- Opening Delimiter -

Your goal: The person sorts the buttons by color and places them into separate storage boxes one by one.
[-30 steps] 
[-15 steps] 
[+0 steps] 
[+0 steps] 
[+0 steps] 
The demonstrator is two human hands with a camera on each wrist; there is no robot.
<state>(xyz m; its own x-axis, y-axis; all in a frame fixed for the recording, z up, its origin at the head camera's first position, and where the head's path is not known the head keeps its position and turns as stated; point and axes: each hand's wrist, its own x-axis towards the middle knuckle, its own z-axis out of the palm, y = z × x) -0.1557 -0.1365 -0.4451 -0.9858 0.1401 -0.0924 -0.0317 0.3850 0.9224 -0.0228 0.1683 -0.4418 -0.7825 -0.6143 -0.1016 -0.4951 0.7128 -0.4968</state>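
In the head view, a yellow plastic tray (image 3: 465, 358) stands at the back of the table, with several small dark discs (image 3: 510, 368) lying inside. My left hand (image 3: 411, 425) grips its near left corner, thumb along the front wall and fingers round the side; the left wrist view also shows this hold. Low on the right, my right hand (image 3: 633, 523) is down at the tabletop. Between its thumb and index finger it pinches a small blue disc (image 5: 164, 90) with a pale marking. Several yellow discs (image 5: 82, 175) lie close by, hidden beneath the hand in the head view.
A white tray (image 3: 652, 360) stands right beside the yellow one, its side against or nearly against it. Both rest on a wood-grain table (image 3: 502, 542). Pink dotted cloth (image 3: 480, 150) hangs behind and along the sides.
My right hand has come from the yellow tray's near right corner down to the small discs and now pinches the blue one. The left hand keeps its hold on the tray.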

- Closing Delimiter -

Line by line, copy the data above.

Output of the exercise
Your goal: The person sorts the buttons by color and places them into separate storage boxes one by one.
[-30 steps] 
[-15 steps] 
[+0 steps] 
[+0 steps] 
[+0 steps] 
The demonstrator is two human hands with a camera on each wrist; there is no robot.
<state>(xyz m; its own x-axis, y-axis; all in a frame fixed for the recording, z up, its origin at the head camera's first position, and where the head's path is not known the head keeps its position and turns as stated; point and axes: each hand's wrist, its own x-axis towards the middle knuckle, its own z-axis out of the palm, y = z × x) -0.1557 -0.1365 -0.4451 -0.9858 0.1401 -0.0924 -0.0317 0.3850 0.9224 -0.0228 0.1683 -0.4418 -0.7825 -0.6143 -0.1016 -0.4951 0.7128 -0.4968</state>
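In the head view, a yellow plastic tray (image 3: 465, 358) stands at the back of the table, with several small dark discs (image 3: 510, 368) lying inside. My left hand (image 3: 411, 425) grips its near left corner, thumb along the front wall and fingers round the side; the left wrist view also shows this hold. Low on the right, my right hand (image 3: 633, 523) is down at the tabletop. Between its thumb and index finger it pinches a small blue disc (image 5: 164, 90) with a pale marking. Several yellow discs (image 5: 82, 175) lie close by, hidden beneath the hand in the head view.
A white tray (image 3: 652, 360) stands right beside the yellow one, its side against or nearly against it. Both rest on a wood-grain table (image 3: 502, 542). Pink dotted cloth (image 3: 480, 150) hangs behind and along the sides.
My right hand has come from the yellow tray's near right corner down to the small discs and now pinches the blue one. The left hand keeps its hold on the tray.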

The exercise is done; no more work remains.